::: Data

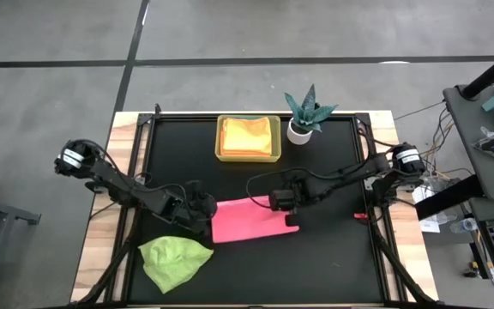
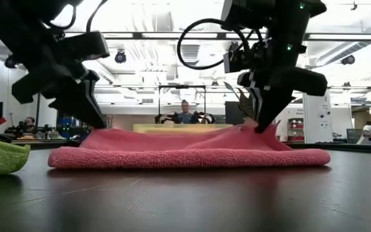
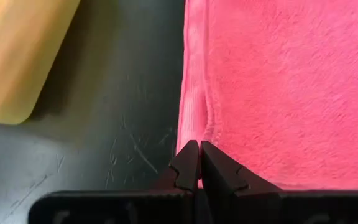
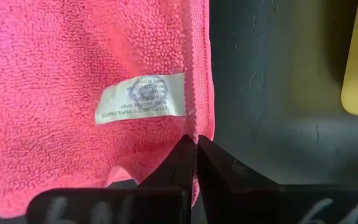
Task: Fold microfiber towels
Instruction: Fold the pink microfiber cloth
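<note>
A pink towel point(image 1: 249, 221) lies at the table's middle, doubled over in two layers in the low view point(image 2: 192, 154). My left gripper point(image 1: 206, 214) is shut at its left end, and my right gripper point(image 1: 286, 206) is shut at its right end, near a white label point(image 4: 143, 96). A lime green towel point(image 1: 174, 260) lies crumpled at the near left. Orange-yellow towels point(image 1: 249, 134) lie in the yellow tray point(image 1: 221, 154) at the far side. The turquoise towel is out of view. My left gripper pinches the pink towel's hemmed edge point(image 3: 194, 127) between its two fingertips, at the towel's left end, coming down from above at a slant. The cloth rises a little to the fingers point(image 2: 94, 122); the rest lies on the table. My right gripper pinches the pink towel's hemmed edge point(image 4: 201, 118) between its two fingertips, just beside the label, at the towel's right end, pointing down from above. The cloth peaks up slightly at the fingers point(image 2: 263, 124); the rest lies flat on the table.
A teal spiky plant in a white pot point(image 1: 304, 118) stands to the right of the tray at the far side. The black mat point(image 1: 333, 257) shows bare at the near right. A person sits in the room behind point(image 2: 185, 113).
</note>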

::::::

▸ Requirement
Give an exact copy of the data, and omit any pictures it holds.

▸ Task output
Task: Fold microfiber towels
Instruction: Fold the pink microfiber cloth
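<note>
A pink towel point(image 1: 249, 221) lies at the table's middle, doubled over in two layers in the low view point(image 2: 192, 154). My left gripper point(image 1: 206, 214) is shut at its left end, and my right gripper point(image 1: 286, 206) is shut at its right end, near a white label point(image 4: 143, 96). A lime green towel point(image 1: 174, 260) lies crumpled at the near left. Orange-yellow towels point(image 1: 249, 134) lie in the yellow tray point(image 1: 221, 154) at the far side. The turquoise towel is out of view. My left gripper pinches the pink towel's hemmed edge point(image 3: 194, 127) between its two fingertips, at the towel's left end, coming down from above at a slant. The cloth rises a little to the fingers point(image 2: 94, 122); the rest lies on the table. My right gripper pinches the pink towel's hemmed edge point(image 4: 201, 118) between its two fingertips, just beside the label, at the towel's right end, pointing down from above. The cloth peaks up slightly at the fingers point(image 2: 263, 124); the rest lies flat on the table.
A teal spiky plant in a white pot point(image 1: 304, 118) stands to the right of the tray at the far side. The black mat point(image 1: 333, 257) shows bare at the near right. A person sits in the room behind point(image 2: 185, 113).
</note>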

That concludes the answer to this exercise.